Could you print exactly the lines of the listing below, starting at the line that has "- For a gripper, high" and ending at the line that has "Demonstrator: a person", and only those lines?

◆ ◆ ◆ ◆

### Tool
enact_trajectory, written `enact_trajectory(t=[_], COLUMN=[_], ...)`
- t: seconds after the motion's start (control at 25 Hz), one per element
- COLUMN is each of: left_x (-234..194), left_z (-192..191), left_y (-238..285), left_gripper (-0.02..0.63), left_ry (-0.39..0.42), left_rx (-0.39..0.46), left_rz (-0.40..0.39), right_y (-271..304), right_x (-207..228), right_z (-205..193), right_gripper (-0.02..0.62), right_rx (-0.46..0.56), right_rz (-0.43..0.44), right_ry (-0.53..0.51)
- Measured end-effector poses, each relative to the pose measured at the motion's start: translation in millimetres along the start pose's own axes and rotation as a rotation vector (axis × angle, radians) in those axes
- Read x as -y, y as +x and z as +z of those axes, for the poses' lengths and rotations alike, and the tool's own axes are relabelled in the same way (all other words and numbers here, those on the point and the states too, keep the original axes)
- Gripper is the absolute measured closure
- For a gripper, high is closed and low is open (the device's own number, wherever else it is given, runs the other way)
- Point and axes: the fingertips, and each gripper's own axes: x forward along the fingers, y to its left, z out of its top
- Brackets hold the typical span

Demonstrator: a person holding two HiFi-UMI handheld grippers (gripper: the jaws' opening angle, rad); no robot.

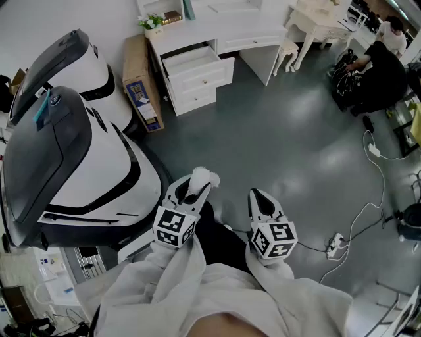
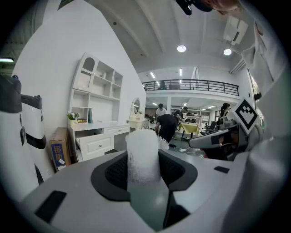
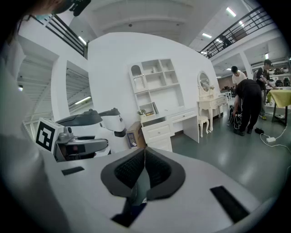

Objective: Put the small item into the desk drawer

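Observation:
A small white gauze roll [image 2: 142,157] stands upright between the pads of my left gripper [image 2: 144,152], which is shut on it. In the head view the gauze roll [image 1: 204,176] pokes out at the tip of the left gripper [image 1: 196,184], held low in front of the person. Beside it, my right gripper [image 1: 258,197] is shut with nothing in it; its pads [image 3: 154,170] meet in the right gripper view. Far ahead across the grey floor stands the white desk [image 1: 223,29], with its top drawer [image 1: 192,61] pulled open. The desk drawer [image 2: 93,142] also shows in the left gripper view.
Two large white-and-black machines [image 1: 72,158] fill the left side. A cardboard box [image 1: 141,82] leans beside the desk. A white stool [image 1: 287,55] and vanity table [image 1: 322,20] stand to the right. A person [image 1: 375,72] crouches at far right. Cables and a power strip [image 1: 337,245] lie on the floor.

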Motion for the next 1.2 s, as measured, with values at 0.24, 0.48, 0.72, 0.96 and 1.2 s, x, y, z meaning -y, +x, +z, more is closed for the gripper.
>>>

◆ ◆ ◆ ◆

◆ **Written reply**:
- For a gripper, high is closed and low is open (the device's own number, wherever else it is given, runs the other way)
- Point and axes: the fingertips, and each gripper's own axes: x forward along the fingers, y to its left, z out of its top
- Brackets hold the typical span

Demonstrator: a person holding two HiFi-UMI handheld grippers (gripper: the jaws' opening angle, rad); no robot.

No further output is needed for this exercise.